Una ricostruzione che non corrisponde ai fatti.
Il gruppo “Siamo Sestesi” smentisce con forza che la decisione sia stata condivisa con le minoranze.
Alla luce delle intenzioni sbandierate ai quattro venti dalla maggioranza, appare ancora più evidente la contraddizione: se l’obiettivo era procedere autonomamente, lo si poteva fare senza mettere in scena un confronto solo formale.
Durante l’incontro dell’11 febbraio, indicato come momento di confronto, il tema dell’alienazione della rete gas è stato affrontato solo marginalmente e non è stata assunta alcuna decisione, né tantomeno condivisa una posizione con le minoranze.
Oggi, invece, ci troviamo di fronte a una proposta già definita e pronta per essere portata in Consiglio Comunale, senza che vi sia stato un reale percorso di approfondimento e confronto.
Proprio chi si richiama alla “casa di vetro”, oggi sceglie una strada che va in direzione opposta: ancora una volta, i fatti raccontano una storia diversa dalle parole.

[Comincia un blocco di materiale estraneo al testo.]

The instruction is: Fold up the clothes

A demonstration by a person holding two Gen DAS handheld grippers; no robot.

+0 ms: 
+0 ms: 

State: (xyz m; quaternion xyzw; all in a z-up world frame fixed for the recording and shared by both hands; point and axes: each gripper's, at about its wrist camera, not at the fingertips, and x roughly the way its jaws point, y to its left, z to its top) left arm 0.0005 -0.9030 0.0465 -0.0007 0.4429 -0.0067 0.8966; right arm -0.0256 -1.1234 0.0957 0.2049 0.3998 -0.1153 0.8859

Parliamo di una decisione da oltre 4 milioni di euro.
Se si annuncia un percorso di confronto, lo si deve fare davvero.
Altrimenti resta solo una messinscena, utile a giustificare decisioni già prese.
Su scelte di questa portata, che riguardano il patrimonio pubblico e il futuro della città, non sono accettabili scorciatoie né ricostruzioni di comodo.
Il gruppo “Siamo Sestesi” continuerà a chiedere chiarezza e a svolgere il proprio ruolo con responsabilità, nell’interesse dei cittadini.